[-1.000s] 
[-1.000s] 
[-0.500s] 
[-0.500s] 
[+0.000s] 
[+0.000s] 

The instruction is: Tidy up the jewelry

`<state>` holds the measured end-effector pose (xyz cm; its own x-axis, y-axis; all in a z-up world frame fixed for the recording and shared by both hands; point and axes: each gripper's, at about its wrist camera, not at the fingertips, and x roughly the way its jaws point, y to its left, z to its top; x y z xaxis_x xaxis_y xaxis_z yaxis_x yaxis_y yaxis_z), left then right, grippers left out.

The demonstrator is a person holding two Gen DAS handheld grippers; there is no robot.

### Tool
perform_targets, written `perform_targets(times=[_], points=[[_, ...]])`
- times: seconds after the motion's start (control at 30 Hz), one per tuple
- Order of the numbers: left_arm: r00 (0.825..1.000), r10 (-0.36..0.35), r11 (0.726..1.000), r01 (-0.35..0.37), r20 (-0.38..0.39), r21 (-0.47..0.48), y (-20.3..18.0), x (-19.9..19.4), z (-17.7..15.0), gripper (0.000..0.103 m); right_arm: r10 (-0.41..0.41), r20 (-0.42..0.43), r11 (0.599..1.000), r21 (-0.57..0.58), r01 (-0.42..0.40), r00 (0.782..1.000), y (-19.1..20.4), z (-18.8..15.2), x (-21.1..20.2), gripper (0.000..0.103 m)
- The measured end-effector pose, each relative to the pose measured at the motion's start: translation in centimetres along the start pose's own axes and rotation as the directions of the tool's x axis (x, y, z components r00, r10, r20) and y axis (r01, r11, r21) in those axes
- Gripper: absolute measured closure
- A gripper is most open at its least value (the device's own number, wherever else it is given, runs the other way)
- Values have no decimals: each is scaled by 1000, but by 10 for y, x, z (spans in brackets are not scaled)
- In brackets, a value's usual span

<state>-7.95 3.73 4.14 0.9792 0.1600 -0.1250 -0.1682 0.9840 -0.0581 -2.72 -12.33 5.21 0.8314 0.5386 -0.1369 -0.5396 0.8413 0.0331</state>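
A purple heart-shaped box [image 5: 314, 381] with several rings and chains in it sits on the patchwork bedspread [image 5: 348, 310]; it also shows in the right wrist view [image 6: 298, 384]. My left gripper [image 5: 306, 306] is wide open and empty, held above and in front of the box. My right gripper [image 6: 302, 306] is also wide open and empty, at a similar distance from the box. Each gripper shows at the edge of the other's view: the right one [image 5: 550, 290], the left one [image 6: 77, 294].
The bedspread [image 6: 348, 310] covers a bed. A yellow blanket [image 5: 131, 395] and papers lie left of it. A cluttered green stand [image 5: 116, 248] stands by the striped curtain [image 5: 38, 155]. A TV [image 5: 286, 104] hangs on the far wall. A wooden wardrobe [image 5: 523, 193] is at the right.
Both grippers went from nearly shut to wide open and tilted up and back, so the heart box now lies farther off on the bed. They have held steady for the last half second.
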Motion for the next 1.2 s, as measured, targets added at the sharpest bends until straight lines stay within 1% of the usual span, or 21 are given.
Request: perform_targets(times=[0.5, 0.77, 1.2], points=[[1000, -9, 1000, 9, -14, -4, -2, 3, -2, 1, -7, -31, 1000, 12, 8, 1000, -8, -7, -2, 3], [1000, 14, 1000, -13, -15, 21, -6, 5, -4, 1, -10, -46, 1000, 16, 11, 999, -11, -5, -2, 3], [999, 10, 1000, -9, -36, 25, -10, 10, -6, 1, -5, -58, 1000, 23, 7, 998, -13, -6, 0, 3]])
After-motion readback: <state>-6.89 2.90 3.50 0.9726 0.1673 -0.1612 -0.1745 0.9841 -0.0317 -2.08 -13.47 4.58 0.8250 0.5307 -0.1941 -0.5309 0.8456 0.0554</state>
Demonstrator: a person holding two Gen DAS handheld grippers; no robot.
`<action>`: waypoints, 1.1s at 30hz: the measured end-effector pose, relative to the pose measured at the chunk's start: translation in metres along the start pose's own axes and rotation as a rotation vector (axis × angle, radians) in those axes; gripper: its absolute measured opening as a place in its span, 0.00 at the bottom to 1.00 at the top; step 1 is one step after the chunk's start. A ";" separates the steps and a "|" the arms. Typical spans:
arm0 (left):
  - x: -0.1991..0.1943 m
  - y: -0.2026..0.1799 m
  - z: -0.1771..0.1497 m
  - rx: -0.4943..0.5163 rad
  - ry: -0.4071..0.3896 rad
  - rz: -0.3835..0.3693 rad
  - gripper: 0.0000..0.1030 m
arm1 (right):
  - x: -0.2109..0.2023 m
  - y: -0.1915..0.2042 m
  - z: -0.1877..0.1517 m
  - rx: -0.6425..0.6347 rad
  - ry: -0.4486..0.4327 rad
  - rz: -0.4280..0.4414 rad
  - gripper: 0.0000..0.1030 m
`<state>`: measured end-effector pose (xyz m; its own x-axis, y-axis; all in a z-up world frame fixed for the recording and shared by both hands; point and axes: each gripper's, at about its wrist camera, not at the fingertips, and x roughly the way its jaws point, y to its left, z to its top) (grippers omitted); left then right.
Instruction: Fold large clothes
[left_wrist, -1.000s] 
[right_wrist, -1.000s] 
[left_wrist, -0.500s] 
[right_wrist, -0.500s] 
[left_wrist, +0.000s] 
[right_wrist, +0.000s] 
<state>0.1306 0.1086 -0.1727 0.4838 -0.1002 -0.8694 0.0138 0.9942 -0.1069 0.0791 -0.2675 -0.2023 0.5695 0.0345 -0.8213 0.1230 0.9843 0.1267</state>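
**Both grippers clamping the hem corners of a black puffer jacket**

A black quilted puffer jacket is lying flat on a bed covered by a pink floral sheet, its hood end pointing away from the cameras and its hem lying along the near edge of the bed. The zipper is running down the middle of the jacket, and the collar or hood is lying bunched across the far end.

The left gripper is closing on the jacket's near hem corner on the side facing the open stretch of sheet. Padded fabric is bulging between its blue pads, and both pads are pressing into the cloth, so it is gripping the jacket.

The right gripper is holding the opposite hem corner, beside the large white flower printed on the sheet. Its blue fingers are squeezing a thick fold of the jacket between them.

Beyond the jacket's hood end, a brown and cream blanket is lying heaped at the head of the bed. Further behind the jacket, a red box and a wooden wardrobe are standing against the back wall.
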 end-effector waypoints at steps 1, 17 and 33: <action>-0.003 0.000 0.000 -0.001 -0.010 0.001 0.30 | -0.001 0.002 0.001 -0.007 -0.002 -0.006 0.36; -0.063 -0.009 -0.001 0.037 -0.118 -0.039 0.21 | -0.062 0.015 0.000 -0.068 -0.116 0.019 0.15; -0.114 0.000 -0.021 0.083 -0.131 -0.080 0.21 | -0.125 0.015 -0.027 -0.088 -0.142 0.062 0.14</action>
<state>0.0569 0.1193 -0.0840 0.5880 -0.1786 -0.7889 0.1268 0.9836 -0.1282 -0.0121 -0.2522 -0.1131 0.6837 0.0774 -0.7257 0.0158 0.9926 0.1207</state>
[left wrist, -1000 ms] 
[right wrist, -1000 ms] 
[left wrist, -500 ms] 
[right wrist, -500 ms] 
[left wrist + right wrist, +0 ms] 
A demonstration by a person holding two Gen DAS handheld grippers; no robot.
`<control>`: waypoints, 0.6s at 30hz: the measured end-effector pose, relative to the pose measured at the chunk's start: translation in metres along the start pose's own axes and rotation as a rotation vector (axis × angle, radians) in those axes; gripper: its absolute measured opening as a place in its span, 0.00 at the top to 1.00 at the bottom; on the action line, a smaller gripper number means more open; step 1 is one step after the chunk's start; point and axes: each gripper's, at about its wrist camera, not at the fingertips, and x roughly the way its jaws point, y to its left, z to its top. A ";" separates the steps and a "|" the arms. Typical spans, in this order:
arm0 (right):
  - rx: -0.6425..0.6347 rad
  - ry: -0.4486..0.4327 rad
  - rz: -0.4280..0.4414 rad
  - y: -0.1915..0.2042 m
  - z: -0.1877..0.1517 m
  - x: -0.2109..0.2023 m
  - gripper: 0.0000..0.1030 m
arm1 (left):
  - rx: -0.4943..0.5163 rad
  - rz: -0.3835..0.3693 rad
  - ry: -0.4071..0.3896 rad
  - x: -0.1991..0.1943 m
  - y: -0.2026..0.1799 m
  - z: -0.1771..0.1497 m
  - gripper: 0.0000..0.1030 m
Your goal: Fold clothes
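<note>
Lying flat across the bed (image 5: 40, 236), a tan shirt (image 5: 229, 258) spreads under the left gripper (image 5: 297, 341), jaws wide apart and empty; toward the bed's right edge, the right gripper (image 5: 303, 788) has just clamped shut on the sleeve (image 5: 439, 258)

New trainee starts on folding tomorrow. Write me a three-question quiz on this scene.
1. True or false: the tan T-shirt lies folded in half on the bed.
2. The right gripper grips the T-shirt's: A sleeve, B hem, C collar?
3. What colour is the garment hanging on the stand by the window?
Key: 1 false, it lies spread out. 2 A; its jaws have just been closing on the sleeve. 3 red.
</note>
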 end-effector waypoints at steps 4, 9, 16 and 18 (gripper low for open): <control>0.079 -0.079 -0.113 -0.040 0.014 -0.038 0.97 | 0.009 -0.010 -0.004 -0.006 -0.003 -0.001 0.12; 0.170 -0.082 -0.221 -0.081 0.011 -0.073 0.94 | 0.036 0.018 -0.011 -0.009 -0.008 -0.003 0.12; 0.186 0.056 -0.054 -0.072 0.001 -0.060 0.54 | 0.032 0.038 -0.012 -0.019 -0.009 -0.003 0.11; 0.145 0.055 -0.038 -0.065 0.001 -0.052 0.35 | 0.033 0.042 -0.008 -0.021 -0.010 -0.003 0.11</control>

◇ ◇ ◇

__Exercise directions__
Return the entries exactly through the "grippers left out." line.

__Answer space__
[-1.000s] 
[-1.000s] 
[-0.500s] 
[-0.500s] 
[+0.000s] 
[+0.000s] 

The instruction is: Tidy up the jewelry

`<state>` holds the measured end-effector pose (xyz cm; its own x-axis, y-axis; all in a z-up world frame fixed for the recording and shared by both hands; point and axes: each gripper's, at about its wrist camera, not at the fingertips, and x roughly the way its jaws point, y to its left, z to its top; x y z xaxis_x xaxis_y xaxis_z yaxis_x yaxis_y yaxis_z), left then right, grippers left out.

Nothing further is required of this output.